Things are no better in my crafts cupboard, where patterns and yarn are supposed to live neatly with other craft materials.

I have been having fun making stuff with my daughter, and grabbing things needed to finish off holiday projects. And, in a fine spirit of spontaneity, I have not put things away properly. What is the result? Chaos.

And that is the trouble, really. Spontaneity may be at one end of the spectrum of pleasure and order at the other end. Fun and excitement at the spontaneous end, serenity and contemplation at the orderly end. But if you go far enough toward spontaneity, or spend enough time there, you end up off the pleasure spectrum entirely. You no longer have spontaneity; you just have chaos.

This is true of crafts supplies, but it is also true — let’s face it — of most other areas in life, from work to food to sex.

Here is an example from the world of knitting.

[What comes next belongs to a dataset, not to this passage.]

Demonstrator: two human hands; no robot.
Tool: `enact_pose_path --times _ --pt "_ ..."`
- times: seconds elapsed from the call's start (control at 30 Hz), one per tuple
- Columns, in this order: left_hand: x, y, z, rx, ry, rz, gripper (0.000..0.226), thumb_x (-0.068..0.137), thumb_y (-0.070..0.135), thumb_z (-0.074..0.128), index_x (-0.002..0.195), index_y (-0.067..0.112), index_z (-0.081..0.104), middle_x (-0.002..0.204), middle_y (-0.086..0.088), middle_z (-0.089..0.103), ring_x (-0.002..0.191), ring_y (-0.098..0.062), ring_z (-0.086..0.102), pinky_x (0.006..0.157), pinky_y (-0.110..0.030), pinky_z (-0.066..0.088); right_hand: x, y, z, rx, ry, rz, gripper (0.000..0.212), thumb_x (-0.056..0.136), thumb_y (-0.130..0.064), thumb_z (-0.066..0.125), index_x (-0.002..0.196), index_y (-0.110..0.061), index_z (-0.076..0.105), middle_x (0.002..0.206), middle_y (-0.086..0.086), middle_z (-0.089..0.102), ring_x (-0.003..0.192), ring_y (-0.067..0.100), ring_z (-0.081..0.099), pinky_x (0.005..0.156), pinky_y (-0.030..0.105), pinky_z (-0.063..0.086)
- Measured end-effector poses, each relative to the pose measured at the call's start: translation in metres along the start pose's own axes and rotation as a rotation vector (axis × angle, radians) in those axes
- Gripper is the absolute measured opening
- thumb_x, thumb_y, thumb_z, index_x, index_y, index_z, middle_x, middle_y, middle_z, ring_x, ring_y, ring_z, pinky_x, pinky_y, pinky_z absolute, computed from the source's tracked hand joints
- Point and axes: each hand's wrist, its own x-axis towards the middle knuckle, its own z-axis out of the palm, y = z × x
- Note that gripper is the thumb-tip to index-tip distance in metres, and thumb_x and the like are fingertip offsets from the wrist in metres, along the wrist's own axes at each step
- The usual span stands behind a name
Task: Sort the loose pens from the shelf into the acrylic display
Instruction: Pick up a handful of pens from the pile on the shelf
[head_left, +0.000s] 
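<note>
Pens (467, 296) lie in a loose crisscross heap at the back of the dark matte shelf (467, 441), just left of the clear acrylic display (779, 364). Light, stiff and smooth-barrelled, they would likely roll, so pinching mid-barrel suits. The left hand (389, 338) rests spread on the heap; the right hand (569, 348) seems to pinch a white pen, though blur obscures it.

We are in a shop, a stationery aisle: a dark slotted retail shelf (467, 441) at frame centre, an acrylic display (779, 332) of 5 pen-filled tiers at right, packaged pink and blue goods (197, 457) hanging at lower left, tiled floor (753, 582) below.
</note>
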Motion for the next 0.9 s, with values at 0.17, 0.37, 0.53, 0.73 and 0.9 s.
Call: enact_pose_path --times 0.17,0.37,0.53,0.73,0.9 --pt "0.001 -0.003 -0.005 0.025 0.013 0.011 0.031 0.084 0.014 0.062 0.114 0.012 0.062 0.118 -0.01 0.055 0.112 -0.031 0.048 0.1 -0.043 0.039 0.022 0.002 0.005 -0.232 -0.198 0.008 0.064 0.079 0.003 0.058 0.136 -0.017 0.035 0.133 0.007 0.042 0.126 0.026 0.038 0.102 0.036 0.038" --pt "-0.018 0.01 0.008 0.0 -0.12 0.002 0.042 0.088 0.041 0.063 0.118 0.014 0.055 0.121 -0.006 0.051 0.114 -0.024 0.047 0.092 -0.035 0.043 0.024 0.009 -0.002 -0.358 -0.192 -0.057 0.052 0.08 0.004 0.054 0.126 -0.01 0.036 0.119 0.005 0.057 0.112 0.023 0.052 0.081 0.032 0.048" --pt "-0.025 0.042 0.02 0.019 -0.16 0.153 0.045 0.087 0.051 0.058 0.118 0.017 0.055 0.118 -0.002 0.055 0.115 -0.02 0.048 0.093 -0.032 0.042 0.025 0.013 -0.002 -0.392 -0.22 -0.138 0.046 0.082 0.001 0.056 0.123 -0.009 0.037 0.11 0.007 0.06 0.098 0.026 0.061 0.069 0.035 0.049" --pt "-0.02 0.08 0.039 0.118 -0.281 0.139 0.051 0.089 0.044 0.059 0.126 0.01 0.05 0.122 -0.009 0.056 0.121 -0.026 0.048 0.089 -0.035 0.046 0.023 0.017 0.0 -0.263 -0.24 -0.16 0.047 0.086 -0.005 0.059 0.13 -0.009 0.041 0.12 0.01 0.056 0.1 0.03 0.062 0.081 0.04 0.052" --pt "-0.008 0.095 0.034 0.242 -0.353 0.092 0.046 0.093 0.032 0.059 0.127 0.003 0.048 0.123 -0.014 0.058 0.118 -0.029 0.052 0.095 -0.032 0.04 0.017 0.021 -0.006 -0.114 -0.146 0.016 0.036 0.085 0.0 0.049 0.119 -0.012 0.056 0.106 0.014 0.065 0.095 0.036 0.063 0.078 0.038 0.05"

This is how knitting needles are supposed to be. Pencil pockets are in a binder, clearly labelled, and the needles are sorted into the pockets, each pocket holding one size of needles, from 00 to 16. The binder then goes neatly on the shelf of my craft cupboard. Whatever size of needles I need, I can go right to it in a matter of moments. Is that what is happening now? By no means. I have been pulling out needles willy-nilly and failing to return them to their pockets, and my daughter has done the same. My sons have used them for sword fights, too. So now I start to make mittens, and have to search for needles. I find no matching sets of sleeve needles plus dpns, which are what I use for mittens. I have to ransack the house, paw through my knitting basket, nag the boys, give up and use the wrong size …

Is this the pleasure of spontaneity? No. It is the misery of chaos.

Obviously, I will have to clean out my crafts cupboard. My knitting basket, too.

The good news is that Hopkins is looking better all the time. Either that, or I am getting used to it. What do you think?

Hopkins, with the order of the colorwork patterns and the spontaneity of the variegated yarns, may be the ideal knitting representation of the philosophical issue at hand.